Рассматривая его, я с удивлением открывал, что он совершенно такой же, каким я его себе представлял по его произведениям. Во всем его существе сказывалось что-то пылкое до исступления — и тяжелое, мрачное; какая-то покорность, враждебность к себе самому, презрение; смесь естественности, скрытой чувствительности — и лукавства. Это трудно выразить словами.
М-сье Г. мог, сколько ему угодно, выражать восклицаниями свое восхищение и расхваливать мне талант художника. Я больше не думал о таланте Утрильо. Для меня он был уже не художник, но один из тех людей, которые, что бы они ни делали, вызывают в вас такое чувство, словно они зовут на помощь, и заставляют забывать, что они не столько любят свою работу, сколько в процессе ее стремятся убить в себе двойника, живущего в них и преследующего их без передышки.
М-сье Г. между тем в снисходительном тоне описывал мне жизнь, которую ведет здесь у него Утрильо, и бесконечные заботы, расточаемые им, папашей Г., удивительному жильцу. Слова лились с его губ как ровная, монотонная и неиссякаемая струя. Но о каком Утрильо он говорил? Слыша, как он называет имя сидящего перед нами человека, я готов был поклясться, что м-сье Г. думает о другом и очень боится, как бы в один прекрасный вечер этот другой не оказался на месте того м-сье Мориса, к которому относились все его похвалы… Что до меня, то меня интересовал уже не «м-сье Морис»… М-сье Морис? Мне странно было, что так называют Утрильо. Это имя, такое мрачное и суровое, не вязалось с человеком, который откликался на слащавое обращение «м-сье Морис» слишком любезного папаши Г.

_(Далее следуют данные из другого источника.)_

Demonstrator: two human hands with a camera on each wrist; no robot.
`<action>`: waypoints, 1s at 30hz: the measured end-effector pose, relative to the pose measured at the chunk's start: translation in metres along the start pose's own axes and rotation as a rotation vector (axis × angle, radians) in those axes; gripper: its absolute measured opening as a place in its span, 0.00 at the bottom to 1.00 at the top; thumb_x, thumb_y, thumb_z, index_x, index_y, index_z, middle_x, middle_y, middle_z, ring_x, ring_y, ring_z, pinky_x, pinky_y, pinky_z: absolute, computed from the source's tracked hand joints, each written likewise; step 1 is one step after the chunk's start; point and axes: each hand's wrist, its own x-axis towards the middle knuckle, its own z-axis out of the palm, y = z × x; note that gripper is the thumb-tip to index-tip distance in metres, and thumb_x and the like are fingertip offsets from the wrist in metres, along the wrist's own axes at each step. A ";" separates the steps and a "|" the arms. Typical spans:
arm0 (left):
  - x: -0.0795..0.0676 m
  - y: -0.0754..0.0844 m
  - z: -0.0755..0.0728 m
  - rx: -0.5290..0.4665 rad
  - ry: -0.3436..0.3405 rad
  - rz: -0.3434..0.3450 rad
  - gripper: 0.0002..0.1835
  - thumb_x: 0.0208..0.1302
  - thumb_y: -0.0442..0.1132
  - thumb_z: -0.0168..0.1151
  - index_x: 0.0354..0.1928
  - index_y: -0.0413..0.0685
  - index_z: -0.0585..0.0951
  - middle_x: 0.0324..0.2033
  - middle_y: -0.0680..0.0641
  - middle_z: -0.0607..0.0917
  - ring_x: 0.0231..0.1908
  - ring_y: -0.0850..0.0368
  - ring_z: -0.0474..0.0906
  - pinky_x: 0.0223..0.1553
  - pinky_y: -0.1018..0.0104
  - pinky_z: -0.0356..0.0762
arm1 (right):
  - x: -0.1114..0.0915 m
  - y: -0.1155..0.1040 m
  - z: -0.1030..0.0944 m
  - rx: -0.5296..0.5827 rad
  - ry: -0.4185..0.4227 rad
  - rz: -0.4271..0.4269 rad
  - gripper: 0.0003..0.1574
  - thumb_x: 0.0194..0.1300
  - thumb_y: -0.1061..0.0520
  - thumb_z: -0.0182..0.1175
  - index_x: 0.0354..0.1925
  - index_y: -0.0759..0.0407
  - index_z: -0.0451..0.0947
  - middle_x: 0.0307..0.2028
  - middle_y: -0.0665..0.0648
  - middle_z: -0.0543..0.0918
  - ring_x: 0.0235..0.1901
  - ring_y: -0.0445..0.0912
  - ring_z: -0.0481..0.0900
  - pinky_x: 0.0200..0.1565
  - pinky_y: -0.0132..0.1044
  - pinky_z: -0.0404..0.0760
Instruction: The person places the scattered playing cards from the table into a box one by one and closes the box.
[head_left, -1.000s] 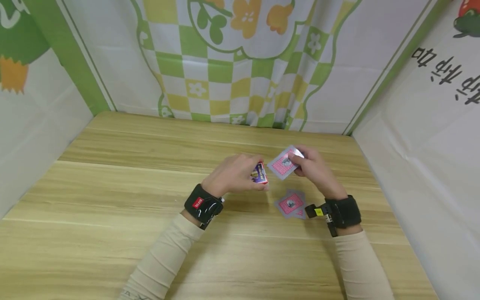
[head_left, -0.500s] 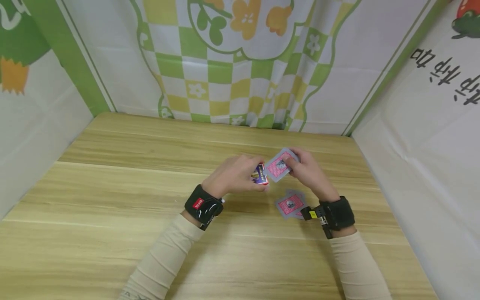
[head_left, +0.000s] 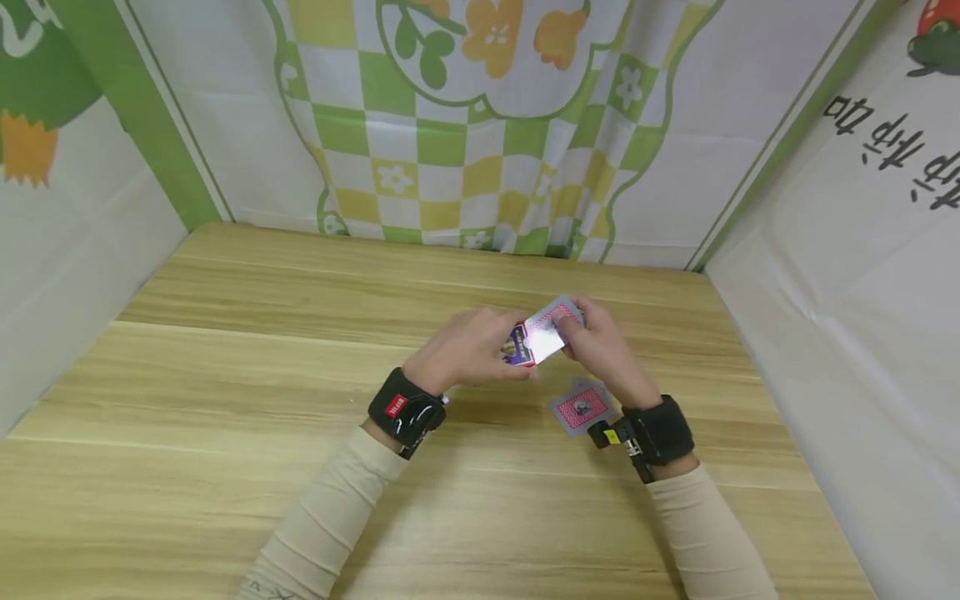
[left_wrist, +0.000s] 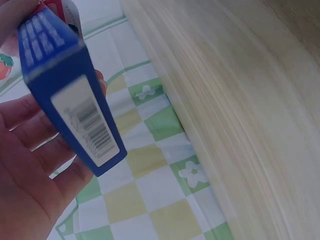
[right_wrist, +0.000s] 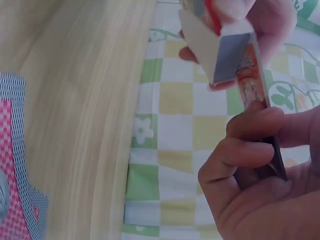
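My left hand (head_left: 465,350) grips a small card box (head_left: 518,346) in blue and purple with a red edge; its barcode end (left_wrist: 87,122) shows in the left wrist view. Opposite it, my right hand (head_left: 603,346) pinches a playing card (head_left: 551,329) with a pink patterned back and pale border, thumb on top. I cannot tell whether more cards lie under it. In the right wrist view the box mouth (right_wrist: 232,55) stands open with a white flap (right_wrist: 199,40) out, and the card's printed face (right_wrist: 252,82) runs right up to that mouth. Both are above the table.
More playing cards (head_left: 580,408) lie overlapping, backs up, on the wooden table (head_left: 225,417), beneath the right wrist. A green and yellow checked curtain (head_left: 435,167) hangs at the table's far edge. White printed cloth walls (head_left: 847,333) flank both sides.
My right hand has moved left with the playing card, from apart from the box to right against its open end. The left hand and box have stayed nearly still.
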 end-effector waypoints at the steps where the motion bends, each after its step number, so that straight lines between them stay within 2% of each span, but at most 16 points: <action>1: 0.000 0.000 0.000 0.004 0.003 0.000 0.37 0.45 0.68 0.65 0.51 0.49 0.75 0.27 0.58 0.78 0.24 0.67 0.72 0.21 0.69 0.73 | 0.000 0.000 0.001 0.020 -0.001 0.000 0.12 0.74 0.57 0.47 0.48 0.65 0.69 0.22 0.56 0.69 0.18 0.42 0.65 0.20 0.29 0.65; 6: 0.000 -0.001 0.000 -0.004 0.012 0.002 0.34 0.46 0.67 0.65 0.48 0.50 0.75 0.26 0.59 0.78 0.23 0.67 0.73 0.21 0.69 0.73 | -0.001 0.001 0.003 0.108 0.032 0.026 0.12 0.74 0.58 0.45 0.49 0.65 0.68 0.21 0.55 0.68 0.16 0.41 0.64 0.18 0.29 0.64; 9: 0.000 -0.001 -0.002 -0.005 0.016 -0.011 0.31 0.46 0.67 0.66 0.42 0.51 0.75 0.24 0.58 0.77 0.22 0.66 0.73 0.20 0.68 0.73 | -0.002 0.000 0.007 0.127 0.050 0.026 0.14 0.74 0.57 0.45 0.51 0.65 0.67 0.22 0.56 0.69 0.16 0.41 0.65 0.19 0.29 0.65; 13: -0.001 -0.002 -0.004 0.043 0.025 -0.045 0.28 0.47 0.66 0.66 0.38 0.52 0.74 0.23 0.57 0.77 0.20 0.66 0.72 0.18 0.69 0.71 | -0.001 -0.002 0.018 0.112 0.000 0.004 0.16 0.75 0.54 0.45 0.50 0.67 0.67 0.23 0.59 0.71 0.17 0.42 0.67 0.18 0.30 0.66; 17: -0.001 -0.003 -0.006 0.063 0.035 -0.040 0.28 0.48 0.64 0.66 0.38 0.50 0.75 0.22 0.56 0.77 0.20 0.64 0.71 0.18 0.67 0.71 | -0.001 -0.004 0.024 0.011 -0.075 -0.031 0.14 0.75 0.53 0.45 0.49 0.64 0.67 0.26 0.63 0.75 0.18 0.44 0.68 0.18 0.30 0.66; 21: -0.001 -0.003 -0.007 0.091 0.037 -0.047 0.30 0.47 0.66 0.66 0.40 0.49 0.75 0.23 0.56 0.77 0.20 0.65 0.71 0.18 0.68 0.72 | -0.004 -0.008 0.022 -0.130 -0.066 -0.080 0.13 0.75 0.56 0.44 0.48 0.62 0.70 0.29 0.66 0.77 0.20 0.45 0.70 0.19 0.32 0.68; 26: -0.001 -0.002 -0.006 0.113 0.047 -0.037 0.30 0.47 0.67 0.65 0.41 0.50 0.76 0.24 0.57 0.77 0.20 0.66 0.71 0.18 0.69 0.72 | -0.007 -0.013 0.019 -0.272 0.015 -0.158 0.14 0.74 0.60 0.45 0.37 0.61 0.77 0.20 0.61 0.77 0.14 0.45 0.66 0.15 0.34 0.61; 28: -0.001 -0.002 -0.005 0.108 0.064 -0.019 0.29 0.48 0.67 0.64 0.40 0.50 0.76 0.24 0.57 0.77 0.21 0.66 0.72 0.18 0.68 0.72 | -0.007 -0.015 0.021 -0.298 0.016 -0.181 0.15 0.73 0.60 0.46 0.33 0.60 0.78 0.16 0.57 0.76 0.12 0.44 0.64 0.13 0.34 0.58; 30: -0.001 -0.001 -0.005 0.104 0.079 -0.003 0.29 0.48 0.66 0.64 0.40 0.50 0.76 0.24 0.57 0.77 0.21 0.65 0.72 0.18 0.67 0.72 | -0.006 -0.016 0.022 -0.301 -0.018 -0.195 0.15 0.73 0.60 0.46 0.32 0.59 0.78 0.15 0.55 0.75 0.10 0.43 0.62 0.12 0.33 0.57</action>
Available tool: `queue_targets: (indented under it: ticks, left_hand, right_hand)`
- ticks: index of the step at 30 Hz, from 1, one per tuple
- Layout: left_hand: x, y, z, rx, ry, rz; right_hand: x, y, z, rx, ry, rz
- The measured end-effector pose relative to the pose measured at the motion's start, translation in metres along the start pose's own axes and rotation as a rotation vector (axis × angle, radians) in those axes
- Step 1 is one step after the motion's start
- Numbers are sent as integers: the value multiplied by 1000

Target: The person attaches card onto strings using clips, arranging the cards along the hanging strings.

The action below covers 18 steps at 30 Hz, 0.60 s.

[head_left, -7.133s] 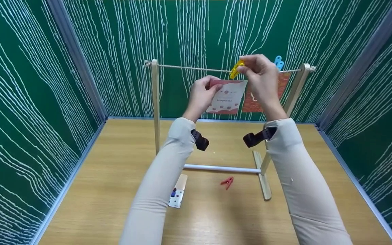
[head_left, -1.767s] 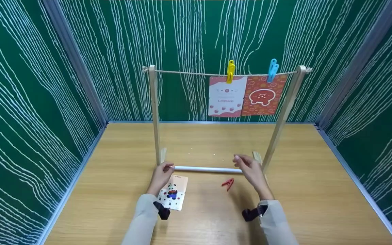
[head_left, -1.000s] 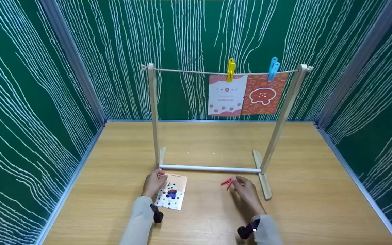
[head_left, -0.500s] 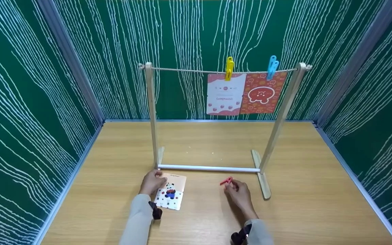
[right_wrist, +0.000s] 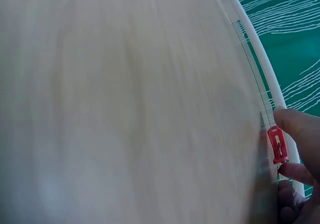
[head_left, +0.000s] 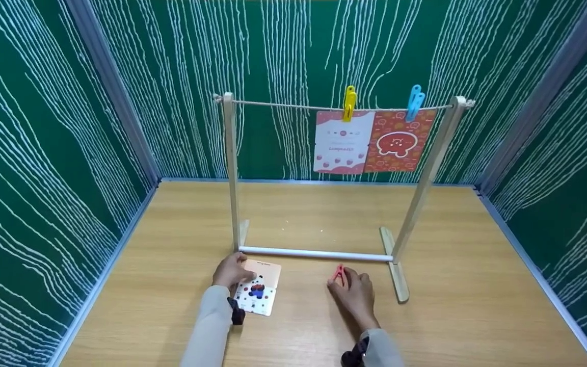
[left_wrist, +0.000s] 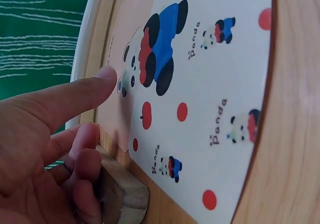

Я как-то не мог с этим примириться. С другой стороны, мне казалось, что м-сье Г., говоря со мной о художнике, избегает называть его «Утрильо» и что последний как будто находится настороже и готов неожиданно вскочить, если это имя будет произнесено. Но я не имел оснований делать какие-либо заключения, В конце концов надо было думать, что здесь налицо имелось соглашение, основанное на взаимной дружбе, а не одна только гнусная торговая сделка, в силу которой почтенный м-сье Г., чтобы вернуть свои издержки, решился бы держать артиста взаперти. Теперь, слава богу, людей нельзя запирать таким образом! К тому же раньше, чем познакомить меня с Утрильо, не показал ли мне м-сье Г. свои собственные произведения? В них заметно было поразительное влияние Утрильо, этого художника Монмартра. Словно изъеденные проказой стены, мутно-синие небеса, холодные и унылые виды предместья… М-сье Г. не упустил ничего, чтобы сделать свои произведения похожими на картины учителя или, по меньшей мере, заслужить одобрение последнего. На обороте полотен действительно красовались пометки крупным почерком Утрильо: «хорошо», «недурно», или: «поздравляю с успехом моего лучшего ученика Г.». И ученик, видимо, был счастлив и горд этими отзывами.

— Но я, — заметил он мне, — иногда добавляю сюда еще эффект снега. Это забавно и получается совсем не плохо. Как вы думаете?